Where in the data below does the word "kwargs" appear? Copy each line that holds it.

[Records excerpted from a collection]
BEGIN
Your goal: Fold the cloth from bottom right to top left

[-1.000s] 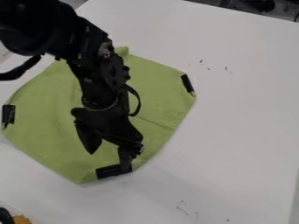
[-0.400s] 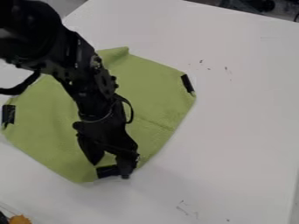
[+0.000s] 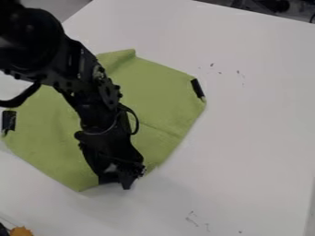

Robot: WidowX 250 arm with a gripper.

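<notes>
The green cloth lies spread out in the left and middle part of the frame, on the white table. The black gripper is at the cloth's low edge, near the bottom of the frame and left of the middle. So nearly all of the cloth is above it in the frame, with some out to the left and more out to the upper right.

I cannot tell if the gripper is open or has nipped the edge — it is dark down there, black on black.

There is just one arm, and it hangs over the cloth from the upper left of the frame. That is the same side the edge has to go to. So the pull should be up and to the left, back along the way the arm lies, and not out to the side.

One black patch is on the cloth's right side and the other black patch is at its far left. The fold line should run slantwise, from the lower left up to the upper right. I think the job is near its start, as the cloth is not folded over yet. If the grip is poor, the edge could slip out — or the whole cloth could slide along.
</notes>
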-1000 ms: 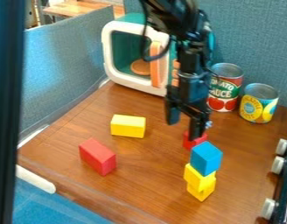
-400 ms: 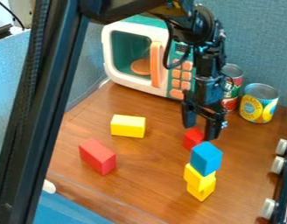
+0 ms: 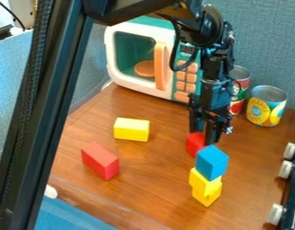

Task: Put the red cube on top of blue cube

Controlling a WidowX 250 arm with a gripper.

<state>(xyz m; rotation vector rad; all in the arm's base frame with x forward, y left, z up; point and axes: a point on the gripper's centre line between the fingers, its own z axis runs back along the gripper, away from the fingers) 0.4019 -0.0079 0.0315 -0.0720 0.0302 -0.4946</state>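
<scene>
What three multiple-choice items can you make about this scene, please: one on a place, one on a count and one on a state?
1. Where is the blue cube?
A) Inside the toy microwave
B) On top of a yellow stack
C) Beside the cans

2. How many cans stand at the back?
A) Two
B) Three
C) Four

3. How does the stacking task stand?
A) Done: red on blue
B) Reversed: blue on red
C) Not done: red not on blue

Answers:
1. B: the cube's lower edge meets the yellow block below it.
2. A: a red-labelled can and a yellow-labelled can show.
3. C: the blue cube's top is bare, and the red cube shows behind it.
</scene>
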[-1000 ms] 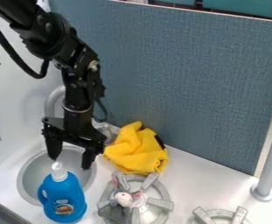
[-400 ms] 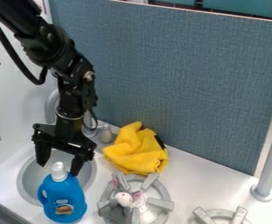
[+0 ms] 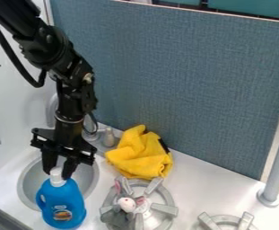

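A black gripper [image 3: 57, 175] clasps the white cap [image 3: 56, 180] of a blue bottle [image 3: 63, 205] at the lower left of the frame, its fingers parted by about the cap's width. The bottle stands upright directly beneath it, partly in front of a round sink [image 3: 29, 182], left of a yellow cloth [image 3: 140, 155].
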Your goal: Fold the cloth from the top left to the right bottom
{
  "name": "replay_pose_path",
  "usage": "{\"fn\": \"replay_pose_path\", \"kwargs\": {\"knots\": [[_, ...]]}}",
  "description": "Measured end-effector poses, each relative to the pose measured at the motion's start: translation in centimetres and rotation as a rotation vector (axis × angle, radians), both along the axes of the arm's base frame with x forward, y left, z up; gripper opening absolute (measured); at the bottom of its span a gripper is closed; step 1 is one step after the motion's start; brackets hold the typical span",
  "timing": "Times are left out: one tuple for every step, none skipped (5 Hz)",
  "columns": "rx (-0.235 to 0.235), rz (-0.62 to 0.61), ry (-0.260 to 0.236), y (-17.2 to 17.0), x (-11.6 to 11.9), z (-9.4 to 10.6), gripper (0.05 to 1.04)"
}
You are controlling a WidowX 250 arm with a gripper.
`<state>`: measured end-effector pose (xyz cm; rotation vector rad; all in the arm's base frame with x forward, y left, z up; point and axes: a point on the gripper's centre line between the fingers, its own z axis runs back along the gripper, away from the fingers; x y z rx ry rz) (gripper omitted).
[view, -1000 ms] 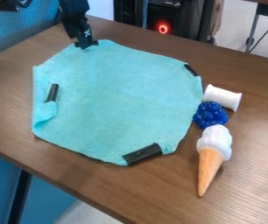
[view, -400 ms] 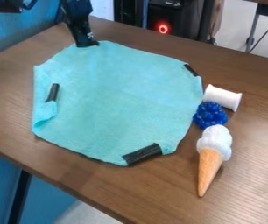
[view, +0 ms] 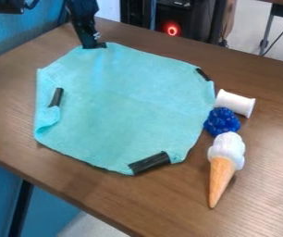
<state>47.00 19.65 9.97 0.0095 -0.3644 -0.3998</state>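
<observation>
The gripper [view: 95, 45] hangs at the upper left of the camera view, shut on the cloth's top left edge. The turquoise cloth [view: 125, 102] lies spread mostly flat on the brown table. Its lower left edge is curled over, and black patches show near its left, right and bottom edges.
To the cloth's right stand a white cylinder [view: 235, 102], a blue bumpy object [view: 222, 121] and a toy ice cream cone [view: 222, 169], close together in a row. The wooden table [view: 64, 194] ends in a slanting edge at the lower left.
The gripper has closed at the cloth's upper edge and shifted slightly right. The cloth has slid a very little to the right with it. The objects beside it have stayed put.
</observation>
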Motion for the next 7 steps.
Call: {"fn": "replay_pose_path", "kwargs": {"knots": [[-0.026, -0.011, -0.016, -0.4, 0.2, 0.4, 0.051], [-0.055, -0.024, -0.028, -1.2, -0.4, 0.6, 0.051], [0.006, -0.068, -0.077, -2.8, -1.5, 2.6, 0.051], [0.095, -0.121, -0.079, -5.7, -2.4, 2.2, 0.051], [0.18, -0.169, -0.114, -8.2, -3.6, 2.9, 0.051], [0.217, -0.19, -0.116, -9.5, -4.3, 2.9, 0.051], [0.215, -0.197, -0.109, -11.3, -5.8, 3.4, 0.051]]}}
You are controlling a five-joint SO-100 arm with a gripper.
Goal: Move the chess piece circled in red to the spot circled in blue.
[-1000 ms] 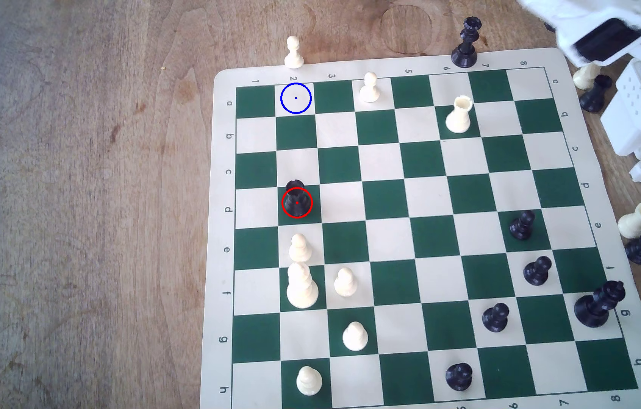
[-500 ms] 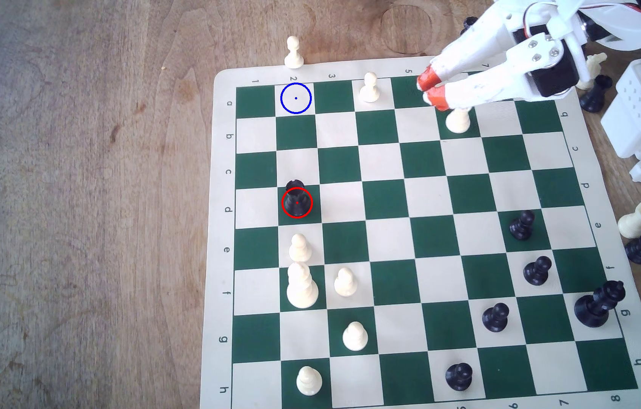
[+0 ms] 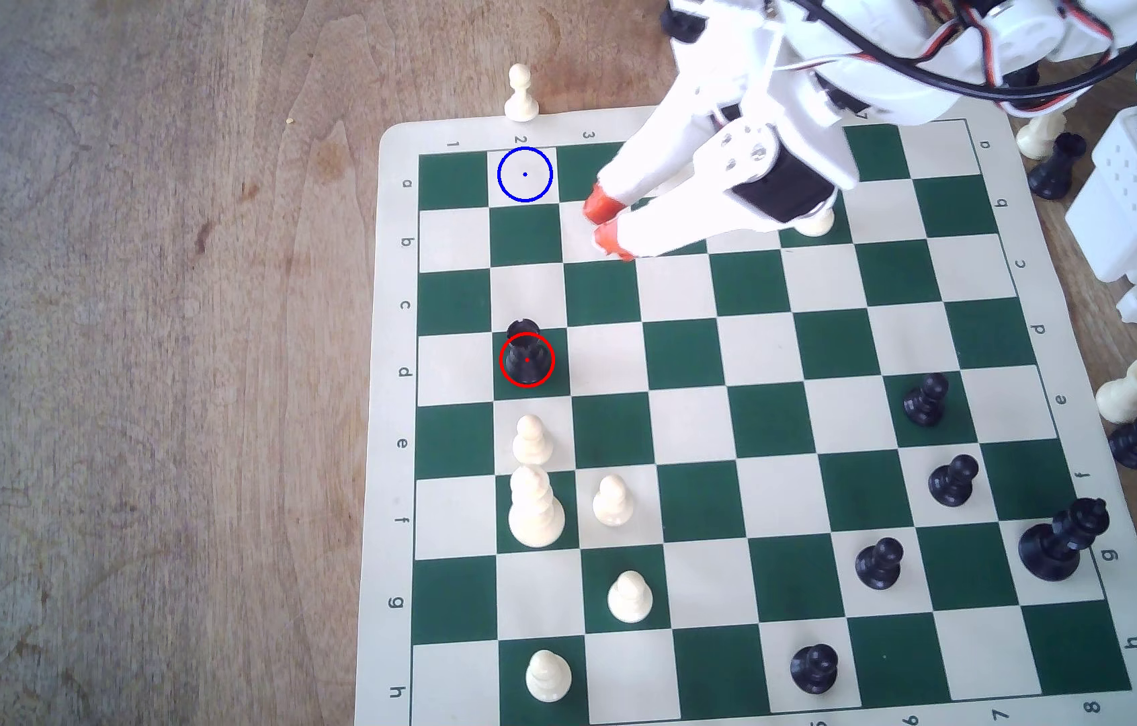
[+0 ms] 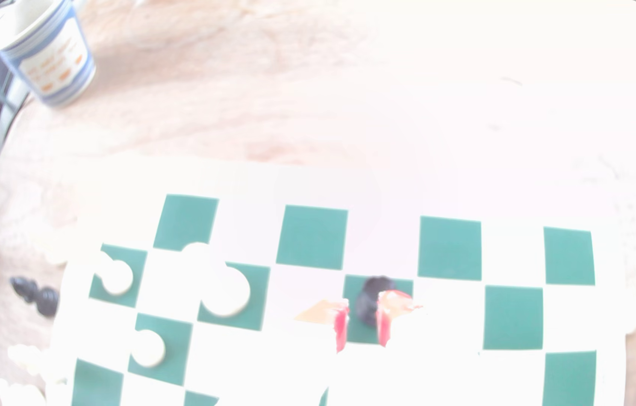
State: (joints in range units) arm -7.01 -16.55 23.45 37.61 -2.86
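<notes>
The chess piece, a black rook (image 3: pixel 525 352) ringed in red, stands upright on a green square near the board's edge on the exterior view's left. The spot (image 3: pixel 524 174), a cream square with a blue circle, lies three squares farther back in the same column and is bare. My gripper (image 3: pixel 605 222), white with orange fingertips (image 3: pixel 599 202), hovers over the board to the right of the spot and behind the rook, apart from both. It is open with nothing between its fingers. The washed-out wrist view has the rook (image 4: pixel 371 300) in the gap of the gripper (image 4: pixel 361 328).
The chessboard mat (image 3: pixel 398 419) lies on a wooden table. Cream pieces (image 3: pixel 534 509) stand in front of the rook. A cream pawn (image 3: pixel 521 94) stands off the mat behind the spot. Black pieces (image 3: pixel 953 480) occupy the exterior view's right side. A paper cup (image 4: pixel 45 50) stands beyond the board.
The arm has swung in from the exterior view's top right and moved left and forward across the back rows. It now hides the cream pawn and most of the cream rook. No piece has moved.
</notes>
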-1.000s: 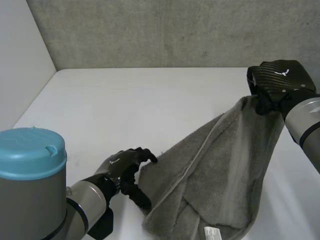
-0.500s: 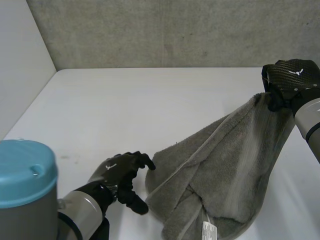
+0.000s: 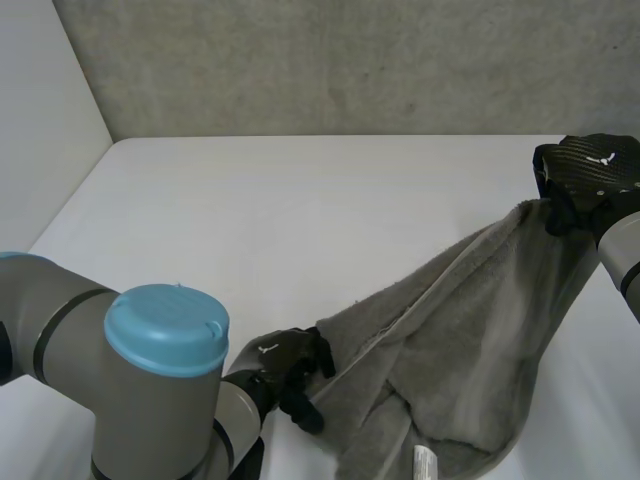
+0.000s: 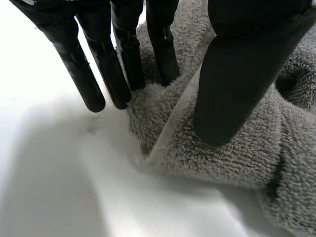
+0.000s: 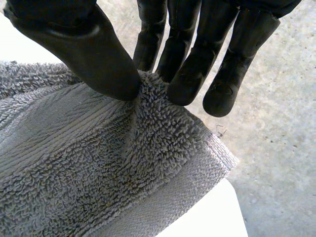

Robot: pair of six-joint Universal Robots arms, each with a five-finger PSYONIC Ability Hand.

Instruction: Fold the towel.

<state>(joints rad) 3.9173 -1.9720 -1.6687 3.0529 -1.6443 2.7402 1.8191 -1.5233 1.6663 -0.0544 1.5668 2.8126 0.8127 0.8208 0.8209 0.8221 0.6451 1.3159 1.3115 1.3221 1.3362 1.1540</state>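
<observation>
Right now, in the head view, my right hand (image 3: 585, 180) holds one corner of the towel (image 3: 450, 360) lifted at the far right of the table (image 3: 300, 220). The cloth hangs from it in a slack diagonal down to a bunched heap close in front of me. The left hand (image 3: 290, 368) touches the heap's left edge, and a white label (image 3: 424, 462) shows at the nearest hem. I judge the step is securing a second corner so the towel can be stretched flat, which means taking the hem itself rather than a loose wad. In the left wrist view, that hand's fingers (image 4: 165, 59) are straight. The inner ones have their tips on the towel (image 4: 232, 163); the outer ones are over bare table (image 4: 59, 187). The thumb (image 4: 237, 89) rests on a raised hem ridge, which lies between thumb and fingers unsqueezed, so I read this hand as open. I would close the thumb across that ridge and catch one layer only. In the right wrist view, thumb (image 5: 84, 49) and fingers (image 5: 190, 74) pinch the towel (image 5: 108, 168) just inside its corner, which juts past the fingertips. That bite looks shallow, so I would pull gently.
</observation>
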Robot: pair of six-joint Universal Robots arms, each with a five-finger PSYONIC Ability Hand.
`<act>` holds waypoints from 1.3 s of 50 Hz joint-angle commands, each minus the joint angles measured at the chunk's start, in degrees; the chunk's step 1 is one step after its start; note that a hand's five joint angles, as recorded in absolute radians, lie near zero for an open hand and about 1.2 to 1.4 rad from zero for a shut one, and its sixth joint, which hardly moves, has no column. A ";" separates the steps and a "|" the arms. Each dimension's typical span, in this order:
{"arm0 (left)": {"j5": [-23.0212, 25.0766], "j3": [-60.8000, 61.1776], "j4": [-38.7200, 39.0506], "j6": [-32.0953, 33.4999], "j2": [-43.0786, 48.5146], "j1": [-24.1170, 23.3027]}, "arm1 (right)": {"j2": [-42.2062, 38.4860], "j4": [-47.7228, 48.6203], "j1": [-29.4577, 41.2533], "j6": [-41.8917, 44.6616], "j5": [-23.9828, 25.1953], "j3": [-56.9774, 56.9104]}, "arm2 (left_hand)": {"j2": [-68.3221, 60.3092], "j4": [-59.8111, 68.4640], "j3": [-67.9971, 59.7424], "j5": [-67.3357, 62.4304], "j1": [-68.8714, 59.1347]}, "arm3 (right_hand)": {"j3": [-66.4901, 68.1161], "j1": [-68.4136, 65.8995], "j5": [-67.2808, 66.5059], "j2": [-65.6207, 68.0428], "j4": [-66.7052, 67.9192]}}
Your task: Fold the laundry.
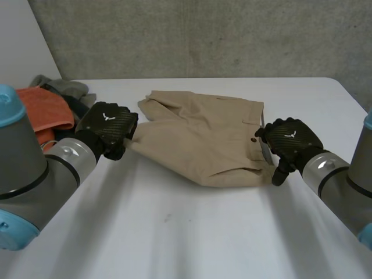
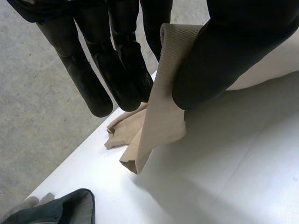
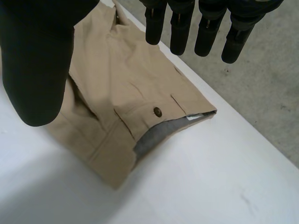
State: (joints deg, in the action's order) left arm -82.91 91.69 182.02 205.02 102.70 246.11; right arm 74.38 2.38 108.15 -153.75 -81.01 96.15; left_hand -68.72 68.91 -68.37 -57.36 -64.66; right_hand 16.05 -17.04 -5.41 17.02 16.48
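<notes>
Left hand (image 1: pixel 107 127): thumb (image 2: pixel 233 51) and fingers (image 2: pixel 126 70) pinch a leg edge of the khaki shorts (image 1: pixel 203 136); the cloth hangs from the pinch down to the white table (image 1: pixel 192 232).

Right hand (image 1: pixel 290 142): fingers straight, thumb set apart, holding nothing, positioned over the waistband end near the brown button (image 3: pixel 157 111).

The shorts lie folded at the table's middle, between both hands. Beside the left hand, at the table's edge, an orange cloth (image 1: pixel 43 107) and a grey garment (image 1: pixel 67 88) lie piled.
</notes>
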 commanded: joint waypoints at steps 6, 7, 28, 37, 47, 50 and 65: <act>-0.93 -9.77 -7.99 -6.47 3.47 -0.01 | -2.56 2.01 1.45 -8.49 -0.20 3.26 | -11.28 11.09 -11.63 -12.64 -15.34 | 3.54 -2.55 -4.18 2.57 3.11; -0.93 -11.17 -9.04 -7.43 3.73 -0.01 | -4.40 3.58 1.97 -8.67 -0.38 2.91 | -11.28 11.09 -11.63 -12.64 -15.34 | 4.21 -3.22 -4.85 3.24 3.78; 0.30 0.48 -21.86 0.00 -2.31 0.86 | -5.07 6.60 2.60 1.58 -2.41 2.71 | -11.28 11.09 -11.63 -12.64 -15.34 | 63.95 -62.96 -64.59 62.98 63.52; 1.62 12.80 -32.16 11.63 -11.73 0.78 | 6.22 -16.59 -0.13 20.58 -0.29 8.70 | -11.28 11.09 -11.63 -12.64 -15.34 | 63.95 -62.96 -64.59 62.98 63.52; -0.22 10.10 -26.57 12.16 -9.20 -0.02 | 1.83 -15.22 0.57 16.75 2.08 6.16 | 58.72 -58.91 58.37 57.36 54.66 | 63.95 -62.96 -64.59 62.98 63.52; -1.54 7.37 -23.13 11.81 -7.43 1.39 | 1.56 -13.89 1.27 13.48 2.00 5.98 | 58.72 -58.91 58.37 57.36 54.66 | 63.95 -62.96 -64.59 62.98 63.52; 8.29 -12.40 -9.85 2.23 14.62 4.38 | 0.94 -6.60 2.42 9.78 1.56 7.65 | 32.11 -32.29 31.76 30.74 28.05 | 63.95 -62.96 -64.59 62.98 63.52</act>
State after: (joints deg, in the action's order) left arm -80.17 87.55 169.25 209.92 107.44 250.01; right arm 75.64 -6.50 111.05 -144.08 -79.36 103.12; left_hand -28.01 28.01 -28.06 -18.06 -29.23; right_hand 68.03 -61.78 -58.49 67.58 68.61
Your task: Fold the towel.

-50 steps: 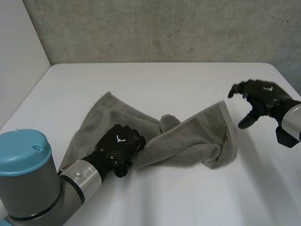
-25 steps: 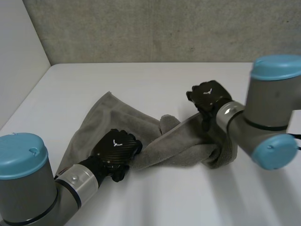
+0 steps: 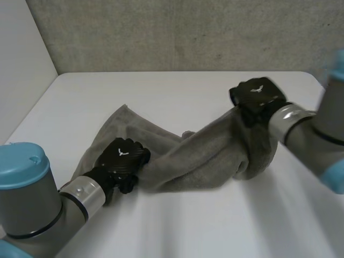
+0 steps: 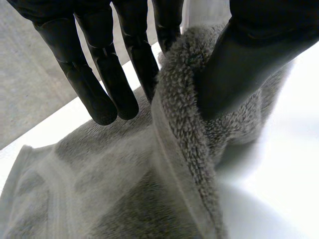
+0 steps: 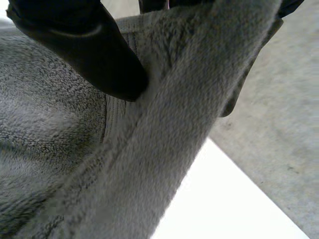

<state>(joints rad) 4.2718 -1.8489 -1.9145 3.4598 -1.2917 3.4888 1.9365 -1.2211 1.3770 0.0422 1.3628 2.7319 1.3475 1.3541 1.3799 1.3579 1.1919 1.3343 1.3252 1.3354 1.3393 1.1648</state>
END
■ **Result of this task**
  "usage": "{\"fn\": \"replay_pose_path\", \"kwargs\": {\"knots\": [[_, ...]]}}",
Call: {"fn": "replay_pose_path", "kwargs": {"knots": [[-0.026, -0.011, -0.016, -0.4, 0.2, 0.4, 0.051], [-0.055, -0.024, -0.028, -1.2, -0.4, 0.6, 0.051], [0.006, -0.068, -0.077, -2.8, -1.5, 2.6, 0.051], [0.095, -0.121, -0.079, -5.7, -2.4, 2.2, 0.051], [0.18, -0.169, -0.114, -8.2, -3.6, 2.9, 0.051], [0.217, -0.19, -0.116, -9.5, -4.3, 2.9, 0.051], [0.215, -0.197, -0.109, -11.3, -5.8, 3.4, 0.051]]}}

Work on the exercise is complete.